Imagine a Bluetooth-enabled basketball that tracks all the moves in your game or a Bluetooth-enabled tennis racket that monitors your swing to help you improve.
With Bluetooth Smart, all kinds of equipment has suddenly, and perhaps surprisingly, become connected.
This is just the first stage. Bluetooth Low Energy (BLE) has enabled a wide range of wireless transceiver modules that can be easily added to equipment. With the smartphone at the other end, there is a ready-made terminal and control software available to everyone through the App Store or Google Play.
Now the next iteration of Bluetooth Smart, version 4.1, adds capabilities that allow one smartphone to link to a network of devices, rather than just one. Moreover, this opens up previously passive consumer and industrial everyday equipment to the internet of things (IoT).
The internet of things means a lot of different things to a lot of different people. There may be billions of devices (maybe 30 billion, maybe 50 billion, depending on your fortune teller of choice) connecting together, and behind the scenes, the Bluetooth Special Interest Group has been learning from other network technologies to produce an easy to use low power specification for a network of devices.
Imagine if your electric toothbrush becomes connected to your smartphone – you can tell whether the kids have brushed their teeth this morning, if it needs a new head, or even download the latest new brushing technique.

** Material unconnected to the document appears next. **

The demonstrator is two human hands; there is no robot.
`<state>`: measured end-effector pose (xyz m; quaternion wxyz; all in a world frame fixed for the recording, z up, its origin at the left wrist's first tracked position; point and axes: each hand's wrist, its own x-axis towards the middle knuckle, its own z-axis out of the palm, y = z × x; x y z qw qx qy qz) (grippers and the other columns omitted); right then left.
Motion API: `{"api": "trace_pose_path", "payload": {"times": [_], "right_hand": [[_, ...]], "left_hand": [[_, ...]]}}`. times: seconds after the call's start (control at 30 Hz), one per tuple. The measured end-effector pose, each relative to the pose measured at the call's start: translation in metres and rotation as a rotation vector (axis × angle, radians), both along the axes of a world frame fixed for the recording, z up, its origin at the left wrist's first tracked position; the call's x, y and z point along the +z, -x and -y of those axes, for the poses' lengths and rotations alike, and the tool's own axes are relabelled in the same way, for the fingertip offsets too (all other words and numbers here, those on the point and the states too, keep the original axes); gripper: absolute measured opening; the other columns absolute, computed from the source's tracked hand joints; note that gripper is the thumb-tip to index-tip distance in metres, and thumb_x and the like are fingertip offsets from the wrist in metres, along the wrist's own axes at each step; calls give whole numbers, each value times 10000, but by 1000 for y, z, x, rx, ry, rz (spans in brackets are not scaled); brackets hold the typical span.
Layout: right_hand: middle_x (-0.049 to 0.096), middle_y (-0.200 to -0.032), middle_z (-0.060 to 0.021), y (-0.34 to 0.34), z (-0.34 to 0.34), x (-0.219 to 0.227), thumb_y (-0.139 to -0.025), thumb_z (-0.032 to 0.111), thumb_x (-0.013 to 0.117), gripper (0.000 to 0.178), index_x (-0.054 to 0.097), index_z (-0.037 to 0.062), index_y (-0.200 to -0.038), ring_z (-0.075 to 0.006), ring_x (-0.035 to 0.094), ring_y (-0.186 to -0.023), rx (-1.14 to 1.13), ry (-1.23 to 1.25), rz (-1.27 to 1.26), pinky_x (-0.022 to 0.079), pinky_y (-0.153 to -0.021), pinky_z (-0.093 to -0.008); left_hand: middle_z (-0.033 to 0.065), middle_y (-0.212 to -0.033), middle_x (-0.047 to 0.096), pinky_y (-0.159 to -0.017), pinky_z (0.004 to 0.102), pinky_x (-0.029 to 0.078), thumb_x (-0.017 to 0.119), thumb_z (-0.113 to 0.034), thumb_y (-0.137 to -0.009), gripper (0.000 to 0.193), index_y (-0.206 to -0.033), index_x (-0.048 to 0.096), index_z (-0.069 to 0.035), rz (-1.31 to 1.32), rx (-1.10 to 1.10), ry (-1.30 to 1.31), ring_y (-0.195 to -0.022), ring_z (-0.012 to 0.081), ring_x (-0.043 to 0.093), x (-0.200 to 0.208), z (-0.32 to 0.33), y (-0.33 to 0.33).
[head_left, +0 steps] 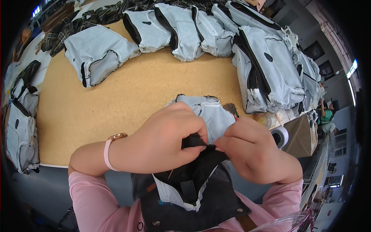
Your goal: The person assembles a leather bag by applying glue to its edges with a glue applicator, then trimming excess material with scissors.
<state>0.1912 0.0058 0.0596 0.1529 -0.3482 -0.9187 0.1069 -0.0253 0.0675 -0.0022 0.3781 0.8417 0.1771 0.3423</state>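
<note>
Both hands are at the table's near edge, working on a light grey sewn bag (pixel 216 116) with black trim. My left hand (pixel 170 135) pinches a black strip along the bag's edge between thumb and fingers. Right beside it, my right hand (pixel 253 150) grips the same black edge, the fingertips of the two hands almost touching. Below them the bag's black inside (pixel 189 174) gapes over my lap, while its far end lies on the tabletop. A small dark tool (pixel 231 109) with a bit of red rests beyond my right hand, partly hidden.
Similar grey bags (pixel 185 33) line the table's far side, and more are piled (pixel 272 69) at the right. Another bag (pixel 21 135) lies far left. Plaid cloth (pixel 91 17) is heaped behind. A white tape roll (pixel 279 137) and brown box (pixel 299 135) stand right. A person (pixel 327 116) is in the distance.
</note>
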Motion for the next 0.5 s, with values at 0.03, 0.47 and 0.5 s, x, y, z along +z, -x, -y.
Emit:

Connecting up and controlling your TV, stereo, oven, refrigerator, air conditioning, security system and any other home system becomes quick and easy. The opportunities for new ways to make life easier are endless. The same applies for connecting heating and cooling systems in offices and factories, linking and easily controlling all manner of equipment.
Key to Bluetooth Smart 4.1 is that it allows devices to support multiple roles simultaneously, so that a Bluetooth Smart Ready product can act as a hub and a peripheral at the same time. The coexistence with other wireless technologies, notably Wi-Fi on the same 2.4GHz band, has been improved, and dedicated channels have been added for IoT applications.
This Logical Link Control and Adaptation Architecture (L2CAP) supports higher-level protocol multiplexing, packet segmentation and reassembly, and quality of service information with 64kbyte packets.
The architecture is based around channels where each endpoint has a channel identifier (CID). The CID assignment is relative to a particular device and a device can assign CIDs independently from other devices, making it easy to add devices to a network.
There are many modules now available from manufacturers such as Laird Wireless, connectBlue and BlueGiga that support the current 4.0 version of the specification. Dropping these into existing designs – from basketballs to fitness devices – has given industrial and consumer designers confidence to move quickly.
Many different wireless technologies vying to be part of the internet of things, and they all have their place. However, Bluetooth holds a trump card by being part of every current smartphone, providing a ready-made, low power, high performance terminal.
The Bluetooth-enabled basketball is just the start. Just wait for the connections we will make in the home, office, and factory floor.